▶ **DATA EXTRACTS**:
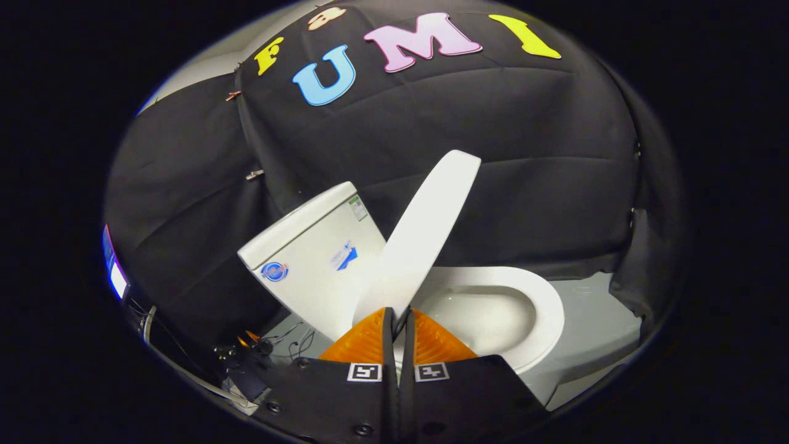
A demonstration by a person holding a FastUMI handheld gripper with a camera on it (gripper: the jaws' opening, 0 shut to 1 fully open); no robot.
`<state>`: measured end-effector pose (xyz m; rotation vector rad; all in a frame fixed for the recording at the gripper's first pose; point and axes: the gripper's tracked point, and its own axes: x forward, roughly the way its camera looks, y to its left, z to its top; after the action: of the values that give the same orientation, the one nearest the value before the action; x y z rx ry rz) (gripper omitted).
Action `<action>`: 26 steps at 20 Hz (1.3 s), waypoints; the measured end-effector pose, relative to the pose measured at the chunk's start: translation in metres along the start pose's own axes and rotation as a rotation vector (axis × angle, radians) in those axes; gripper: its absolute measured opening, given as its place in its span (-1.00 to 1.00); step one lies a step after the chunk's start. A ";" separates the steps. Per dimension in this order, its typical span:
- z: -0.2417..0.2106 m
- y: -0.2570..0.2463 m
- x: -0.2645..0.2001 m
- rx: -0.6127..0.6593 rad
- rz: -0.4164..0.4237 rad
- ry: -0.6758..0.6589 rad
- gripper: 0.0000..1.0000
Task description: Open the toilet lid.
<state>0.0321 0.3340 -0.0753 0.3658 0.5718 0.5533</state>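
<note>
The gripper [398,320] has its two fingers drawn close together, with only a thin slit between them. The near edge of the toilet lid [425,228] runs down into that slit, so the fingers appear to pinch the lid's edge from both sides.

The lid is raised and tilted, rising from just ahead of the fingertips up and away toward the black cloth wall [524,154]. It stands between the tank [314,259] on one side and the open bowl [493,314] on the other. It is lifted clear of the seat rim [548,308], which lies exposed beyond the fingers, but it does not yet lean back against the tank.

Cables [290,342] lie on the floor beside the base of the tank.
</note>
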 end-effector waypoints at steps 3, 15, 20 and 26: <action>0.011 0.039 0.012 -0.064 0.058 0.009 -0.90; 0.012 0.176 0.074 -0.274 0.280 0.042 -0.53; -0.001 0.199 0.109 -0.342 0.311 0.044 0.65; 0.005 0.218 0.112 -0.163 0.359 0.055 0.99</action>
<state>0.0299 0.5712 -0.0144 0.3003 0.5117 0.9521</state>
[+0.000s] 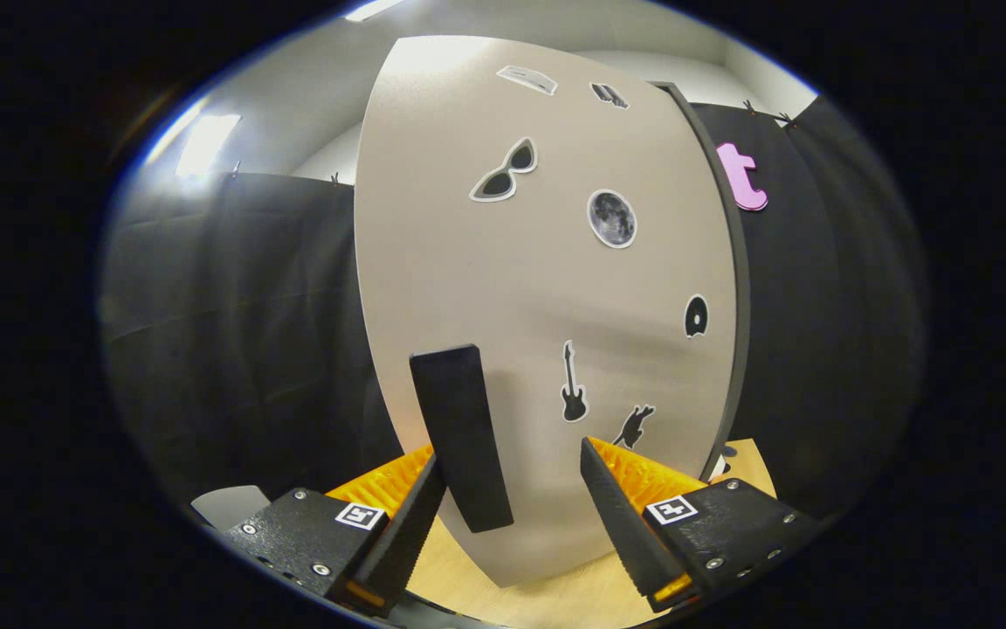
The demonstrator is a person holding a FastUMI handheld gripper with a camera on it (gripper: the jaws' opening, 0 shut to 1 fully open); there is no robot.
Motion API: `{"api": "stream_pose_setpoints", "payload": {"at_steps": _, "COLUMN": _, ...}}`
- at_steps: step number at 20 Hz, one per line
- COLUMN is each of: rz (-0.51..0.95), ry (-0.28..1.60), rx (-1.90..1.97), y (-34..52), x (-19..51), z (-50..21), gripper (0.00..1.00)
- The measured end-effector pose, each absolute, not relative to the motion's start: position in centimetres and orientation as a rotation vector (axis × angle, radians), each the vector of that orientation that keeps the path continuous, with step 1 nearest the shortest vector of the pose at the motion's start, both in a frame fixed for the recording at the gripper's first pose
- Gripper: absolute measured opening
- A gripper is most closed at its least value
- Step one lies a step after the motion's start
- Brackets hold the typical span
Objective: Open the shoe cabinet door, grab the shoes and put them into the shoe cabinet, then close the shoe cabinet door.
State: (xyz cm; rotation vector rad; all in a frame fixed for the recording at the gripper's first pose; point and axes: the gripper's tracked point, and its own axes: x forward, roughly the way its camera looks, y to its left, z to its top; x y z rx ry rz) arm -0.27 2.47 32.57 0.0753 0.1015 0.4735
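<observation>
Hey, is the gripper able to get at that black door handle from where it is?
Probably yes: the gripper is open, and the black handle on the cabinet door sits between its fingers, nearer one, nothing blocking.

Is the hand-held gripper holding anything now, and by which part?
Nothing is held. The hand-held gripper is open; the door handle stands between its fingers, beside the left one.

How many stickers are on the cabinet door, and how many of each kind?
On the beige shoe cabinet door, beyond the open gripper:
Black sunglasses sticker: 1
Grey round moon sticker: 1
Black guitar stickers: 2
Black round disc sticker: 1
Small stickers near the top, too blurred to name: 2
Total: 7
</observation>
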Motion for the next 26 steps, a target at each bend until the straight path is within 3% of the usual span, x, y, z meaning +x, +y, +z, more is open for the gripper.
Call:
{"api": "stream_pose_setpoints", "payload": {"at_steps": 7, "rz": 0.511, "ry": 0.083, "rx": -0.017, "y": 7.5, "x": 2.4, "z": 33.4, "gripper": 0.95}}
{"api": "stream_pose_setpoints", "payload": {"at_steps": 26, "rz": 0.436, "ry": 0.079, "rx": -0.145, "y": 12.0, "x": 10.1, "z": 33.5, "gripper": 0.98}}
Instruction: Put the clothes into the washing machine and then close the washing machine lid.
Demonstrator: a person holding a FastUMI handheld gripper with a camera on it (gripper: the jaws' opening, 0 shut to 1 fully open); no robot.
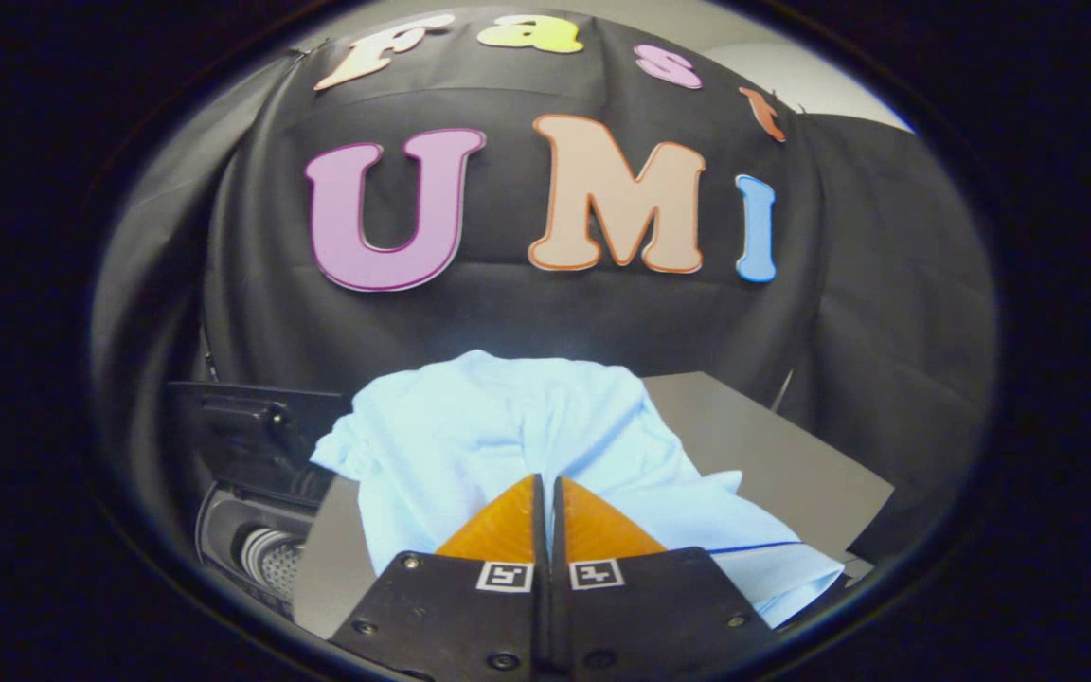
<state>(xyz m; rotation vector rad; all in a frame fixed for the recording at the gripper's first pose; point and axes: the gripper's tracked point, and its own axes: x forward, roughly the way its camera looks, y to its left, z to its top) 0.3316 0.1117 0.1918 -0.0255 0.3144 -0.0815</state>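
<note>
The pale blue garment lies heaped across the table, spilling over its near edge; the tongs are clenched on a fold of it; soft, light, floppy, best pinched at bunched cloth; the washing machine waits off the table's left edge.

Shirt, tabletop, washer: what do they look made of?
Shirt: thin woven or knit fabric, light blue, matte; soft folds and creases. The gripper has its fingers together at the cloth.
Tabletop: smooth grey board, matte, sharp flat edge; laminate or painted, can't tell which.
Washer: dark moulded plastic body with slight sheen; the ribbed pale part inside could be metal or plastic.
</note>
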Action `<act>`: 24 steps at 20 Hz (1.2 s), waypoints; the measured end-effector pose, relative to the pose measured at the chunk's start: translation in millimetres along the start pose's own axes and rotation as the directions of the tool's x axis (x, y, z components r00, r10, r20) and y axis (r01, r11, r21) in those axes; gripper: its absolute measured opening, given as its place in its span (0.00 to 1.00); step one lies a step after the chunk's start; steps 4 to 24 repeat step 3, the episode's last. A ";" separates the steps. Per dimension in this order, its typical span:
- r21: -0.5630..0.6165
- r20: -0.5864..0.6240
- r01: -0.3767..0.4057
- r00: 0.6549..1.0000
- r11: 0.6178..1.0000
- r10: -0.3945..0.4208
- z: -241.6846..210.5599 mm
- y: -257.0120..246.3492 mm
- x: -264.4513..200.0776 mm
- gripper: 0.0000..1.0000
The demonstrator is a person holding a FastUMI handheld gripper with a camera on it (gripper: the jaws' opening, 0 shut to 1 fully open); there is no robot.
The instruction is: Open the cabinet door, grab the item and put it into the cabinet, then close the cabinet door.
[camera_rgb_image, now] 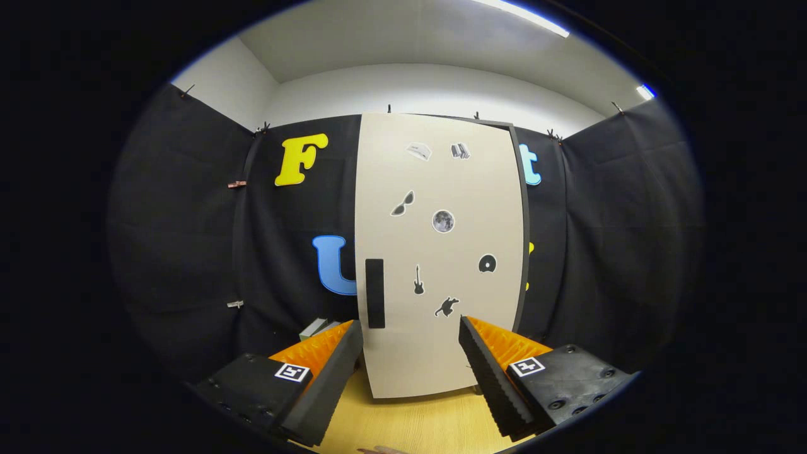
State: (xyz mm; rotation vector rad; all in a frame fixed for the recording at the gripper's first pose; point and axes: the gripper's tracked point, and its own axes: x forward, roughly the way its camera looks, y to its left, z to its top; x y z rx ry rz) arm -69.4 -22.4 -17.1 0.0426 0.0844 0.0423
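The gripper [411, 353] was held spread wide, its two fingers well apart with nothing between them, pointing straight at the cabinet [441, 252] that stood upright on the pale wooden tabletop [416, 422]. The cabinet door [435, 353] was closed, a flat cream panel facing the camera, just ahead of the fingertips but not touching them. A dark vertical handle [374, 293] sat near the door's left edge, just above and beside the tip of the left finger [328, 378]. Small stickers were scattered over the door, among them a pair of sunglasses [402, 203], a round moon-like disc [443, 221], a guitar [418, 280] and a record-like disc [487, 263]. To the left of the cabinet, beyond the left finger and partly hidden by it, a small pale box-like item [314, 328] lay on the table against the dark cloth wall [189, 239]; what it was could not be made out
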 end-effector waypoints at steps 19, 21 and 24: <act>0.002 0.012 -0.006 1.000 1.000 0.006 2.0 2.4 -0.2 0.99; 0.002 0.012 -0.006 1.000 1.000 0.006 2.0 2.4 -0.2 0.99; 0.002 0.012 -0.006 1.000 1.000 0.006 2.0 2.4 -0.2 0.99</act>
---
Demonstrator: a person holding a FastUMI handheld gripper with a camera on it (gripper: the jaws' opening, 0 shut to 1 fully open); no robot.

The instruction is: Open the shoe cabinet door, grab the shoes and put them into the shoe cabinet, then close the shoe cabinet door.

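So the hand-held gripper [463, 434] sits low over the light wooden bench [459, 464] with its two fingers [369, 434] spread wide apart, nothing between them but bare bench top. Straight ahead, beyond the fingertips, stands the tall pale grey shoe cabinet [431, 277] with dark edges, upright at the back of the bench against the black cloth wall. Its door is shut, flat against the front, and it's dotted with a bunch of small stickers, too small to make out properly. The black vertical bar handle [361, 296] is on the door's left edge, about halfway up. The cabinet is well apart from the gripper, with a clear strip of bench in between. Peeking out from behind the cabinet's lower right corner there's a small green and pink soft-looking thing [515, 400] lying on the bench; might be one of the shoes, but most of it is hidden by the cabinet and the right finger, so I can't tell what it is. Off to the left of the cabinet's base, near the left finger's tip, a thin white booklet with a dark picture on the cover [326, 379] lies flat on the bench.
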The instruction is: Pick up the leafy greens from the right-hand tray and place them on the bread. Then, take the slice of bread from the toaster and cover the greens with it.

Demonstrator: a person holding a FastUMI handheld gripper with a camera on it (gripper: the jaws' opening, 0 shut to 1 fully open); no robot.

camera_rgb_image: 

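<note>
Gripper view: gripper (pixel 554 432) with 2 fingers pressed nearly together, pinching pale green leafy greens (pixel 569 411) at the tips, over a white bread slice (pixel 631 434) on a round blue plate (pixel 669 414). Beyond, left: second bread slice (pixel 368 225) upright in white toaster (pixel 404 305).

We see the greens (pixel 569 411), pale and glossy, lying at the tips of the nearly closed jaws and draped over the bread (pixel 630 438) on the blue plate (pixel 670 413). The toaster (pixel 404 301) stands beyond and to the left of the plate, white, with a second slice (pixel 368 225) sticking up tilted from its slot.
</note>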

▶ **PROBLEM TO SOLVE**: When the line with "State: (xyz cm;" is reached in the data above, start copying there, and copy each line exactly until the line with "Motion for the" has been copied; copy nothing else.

▶ **RESPONSE TO THIS TASK**:
State: (xyz cm; rotation vector rad; all in a frame fixed for the recording at the gripper's first pose; point and axes: the gripper's tracked point, and its own axes: x forward, roughly the way its camera looks, y to its left, z to its top; x y z rx ry rz) arm -0.27 2.47 32.57 0.0753 0.1015 0.4735
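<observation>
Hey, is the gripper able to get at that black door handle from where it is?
Probably yes: the gripper is open, and the black handle on the cabinet door sits between its fingers, nearer one, nothing blocking.

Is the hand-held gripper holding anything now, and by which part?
Nothing is held. The hand-held gripper is open; the door handle stands between its fingers, beside the left one.

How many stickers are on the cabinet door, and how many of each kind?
On the beige shoe cabinet door, beyond the open gripper:
Black sunglasses sticker: 1
Grey round moon sticker: 1
Black guitar stickers: 2
Black round disc sticker: 1
Small stickers near the top, too blurred to name: 2
Total: 7
</observation>
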Motion for the next 26 steps, a target at each bend until the straight path is within 3% of the usual span, x, y, z meaning +x, +y, +z, more is open for the gripper.

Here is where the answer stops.